Where is Ralph Nader when we need him?
Another weak debate advertises the absence of an effective third force in American politics
You would not have had an inkling from the presidential candidates' third and final debate last night that Wednesday had been a day of fearful carnage on Wall Street, throwing into question the desperate efforts of the US Treasury and the Federal Reserve to stabilise the situation.
You would not have known that in a month the Dow Jones industrial index has lost 25 per cent of its value. You would not have known that in the considered estimation of many economists, the United States could well be entering a prolonged recession without much chance of recovery for many years.
There were, to be sure, dutiful references by both Obama and McCain to crisis, but mostly it was as though they were talking about a troublesome traffic accident a couple of blocks away. McCain flourished a proposal to bail out homeowners. Obama claimed that the bankers' bail-out bill for which they had both voted contained exactly such provisions.

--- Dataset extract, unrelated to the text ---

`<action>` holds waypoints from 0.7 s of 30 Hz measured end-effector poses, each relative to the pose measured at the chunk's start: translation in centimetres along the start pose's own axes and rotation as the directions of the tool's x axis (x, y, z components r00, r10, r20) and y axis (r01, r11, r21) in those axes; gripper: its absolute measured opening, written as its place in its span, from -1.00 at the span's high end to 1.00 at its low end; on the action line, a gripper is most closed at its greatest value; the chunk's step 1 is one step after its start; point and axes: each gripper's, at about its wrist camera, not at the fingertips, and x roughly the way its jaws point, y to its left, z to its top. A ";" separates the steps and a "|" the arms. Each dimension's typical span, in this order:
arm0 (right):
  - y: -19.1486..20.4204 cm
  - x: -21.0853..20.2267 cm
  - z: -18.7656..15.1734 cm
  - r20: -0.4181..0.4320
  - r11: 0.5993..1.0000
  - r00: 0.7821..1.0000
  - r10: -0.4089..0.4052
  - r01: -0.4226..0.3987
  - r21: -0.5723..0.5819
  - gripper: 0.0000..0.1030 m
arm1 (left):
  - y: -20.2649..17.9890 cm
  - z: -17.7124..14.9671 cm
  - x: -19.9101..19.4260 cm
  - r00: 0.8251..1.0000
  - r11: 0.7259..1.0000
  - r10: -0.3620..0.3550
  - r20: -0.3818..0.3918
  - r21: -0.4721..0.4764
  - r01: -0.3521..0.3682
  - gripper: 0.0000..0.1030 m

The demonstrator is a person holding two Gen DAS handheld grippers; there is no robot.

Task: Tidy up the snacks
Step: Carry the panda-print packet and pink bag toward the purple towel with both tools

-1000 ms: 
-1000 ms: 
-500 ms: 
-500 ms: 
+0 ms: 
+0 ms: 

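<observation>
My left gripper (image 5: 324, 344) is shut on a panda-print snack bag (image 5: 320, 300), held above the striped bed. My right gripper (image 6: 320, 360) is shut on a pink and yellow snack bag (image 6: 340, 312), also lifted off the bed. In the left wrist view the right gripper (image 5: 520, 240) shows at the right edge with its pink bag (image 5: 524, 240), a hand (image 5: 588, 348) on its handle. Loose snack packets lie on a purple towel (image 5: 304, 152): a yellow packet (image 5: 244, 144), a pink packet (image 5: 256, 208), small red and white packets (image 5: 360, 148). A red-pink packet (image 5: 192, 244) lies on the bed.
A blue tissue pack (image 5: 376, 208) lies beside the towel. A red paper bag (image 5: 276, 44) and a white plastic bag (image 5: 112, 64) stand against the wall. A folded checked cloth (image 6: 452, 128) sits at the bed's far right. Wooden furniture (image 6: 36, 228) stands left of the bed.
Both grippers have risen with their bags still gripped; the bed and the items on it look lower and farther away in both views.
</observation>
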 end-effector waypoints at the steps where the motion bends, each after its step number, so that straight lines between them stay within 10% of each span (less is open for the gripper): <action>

Then the two retreated to mechanical reiteration of their tax plans, their health plans, their plans for energy independence, all of them topics interminably raked over in the earlier debates.
Three instant polls showed that the all-important independent voters thought Obama had had the best of it. After a spritely beginning, McCain soon looked puffy and tired. His little jabs at Obama sounded peevish rather than fierce. Obama somewhat unconvincingly assumed the role of genial sparring partner, plastering a smile across his face as McCain flailed away.
Given the political news yesterday, Obama could afford to smile. A poll conducted by the New York Times found the Democrat with commanding leads in crucial states. The margins are beginning to suggest a stampede to Obama and the Democrats.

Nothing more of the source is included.